A pris la parole en leur nom le vice-président de la Société financière internationale (SFI), l'Ivoirien Thierry Tano, qui a, sans fioriture aucune, fait remarquer que beaucoup hésitent à investir en Afrique et dans notre pays. Mais, il a aussitôt ajouté que les partenaires financiers doivent pourtant croire aux potentialités de développement économique du Pays des hommes intègres.

Certainement que les discussions, qui doivent s'achever en principe aujourd'hui, permettront aux participants de se faire une idée de l'intérêt à investir chez nous. C'est sûr que le chef de l'Etat se fera l'avocat de ses compatriotes avec la cerise sur le gâteau de la rencontre que sont les audiences individuelles qui seront accordées par le chef de l'Etat aux différentes personnalités ayant favorablement répondu à l'invitation.

Issa K. Barry

Attendons le maçon au pied du mur ...

Le Conseil présidentiel pour l'investissement a vu le jour par décret présidentiel du 19 novembre 2007. C'est un organe consultatif présidé par le président du Faso et dont la mission est de donner, par ses réflexions et ses recommandations, une impulsion à l'élaboration et à la mise en Å"uvre des politiques les plus appropriées pour stimuler l'investissement et la croissance économiques. Le CPI comprend 30 membres désignés intuitu personae et issus du secteur privé national et du secteur privé étranger au Burkina Faso.

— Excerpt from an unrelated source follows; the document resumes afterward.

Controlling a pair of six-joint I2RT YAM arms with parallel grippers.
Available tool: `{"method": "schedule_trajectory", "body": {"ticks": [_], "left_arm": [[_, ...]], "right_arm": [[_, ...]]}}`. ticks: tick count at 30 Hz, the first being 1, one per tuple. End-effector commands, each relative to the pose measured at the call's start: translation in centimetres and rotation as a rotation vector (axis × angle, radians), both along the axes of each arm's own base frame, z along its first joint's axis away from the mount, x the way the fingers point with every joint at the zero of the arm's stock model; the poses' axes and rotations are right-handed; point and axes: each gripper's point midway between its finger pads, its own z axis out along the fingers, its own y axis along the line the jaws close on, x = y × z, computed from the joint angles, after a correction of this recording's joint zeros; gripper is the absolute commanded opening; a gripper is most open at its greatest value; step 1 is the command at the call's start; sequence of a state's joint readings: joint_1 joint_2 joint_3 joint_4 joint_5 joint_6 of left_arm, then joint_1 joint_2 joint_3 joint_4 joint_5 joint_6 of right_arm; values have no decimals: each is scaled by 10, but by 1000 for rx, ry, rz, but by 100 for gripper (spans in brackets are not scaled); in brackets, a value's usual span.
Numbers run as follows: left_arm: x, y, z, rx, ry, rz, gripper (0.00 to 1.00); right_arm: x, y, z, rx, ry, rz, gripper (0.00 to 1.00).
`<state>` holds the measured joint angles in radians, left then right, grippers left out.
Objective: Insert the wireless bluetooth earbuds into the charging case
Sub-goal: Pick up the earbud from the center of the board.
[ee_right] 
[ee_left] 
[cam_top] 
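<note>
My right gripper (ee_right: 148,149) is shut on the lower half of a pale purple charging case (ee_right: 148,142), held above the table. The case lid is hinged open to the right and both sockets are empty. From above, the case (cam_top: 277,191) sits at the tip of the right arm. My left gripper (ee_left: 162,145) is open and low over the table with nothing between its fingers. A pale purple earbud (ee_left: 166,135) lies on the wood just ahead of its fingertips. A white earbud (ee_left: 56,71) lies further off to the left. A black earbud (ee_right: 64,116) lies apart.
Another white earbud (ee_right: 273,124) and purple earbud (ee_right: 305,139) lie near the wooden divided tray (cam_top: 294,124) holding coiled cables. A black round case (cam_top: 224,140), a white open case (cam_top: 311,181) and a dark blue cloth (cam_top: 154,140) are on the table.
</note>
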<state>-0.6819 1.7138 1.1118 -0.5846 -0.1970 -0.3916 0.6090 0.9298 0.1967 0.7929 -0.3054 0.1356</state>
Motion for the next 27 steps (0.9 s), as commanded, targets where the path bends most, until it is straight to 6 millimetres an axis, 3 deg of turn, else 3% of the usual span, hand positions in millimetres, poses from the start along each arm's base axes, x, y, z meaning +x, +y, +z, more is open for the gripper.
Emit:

Il tient deux sessions annuelles sous la présidence du président du Faso. Complémentaire aux mécanismes déjà existants dans son domaine d'activité, le CPI est organisé en groupes de travail thématiques et sectoriels dont la fonction est d'approfondir les réflexions en vue d'alimenter les sessions plénières. Il a été créé un secrétariat permanent qui anime, facilite les activités du CPI et assure l'interface avec les services gouvernementaux impliqués dans la mise en Å"uvre des recommandations.

A l'évocation de la structure, beaucoup d'interlocuteurs écarquillent les yeux, doutant déjà de sa capacité à pouvoir faire changer les choses. Et pourtant, il ne s'agit pas d'une étrangeté économique ou d'un ovni tombé du ciel burkinabè. D'autres pays l'ont mis sur pied ; c'est le cas du Bénin, du Mali, du Sénégal et du Maroc. Alors pourquoi pas nous ? Avant de juger de la compétence du maçon, ayons donc la patience de l'attendre au pied de son mur.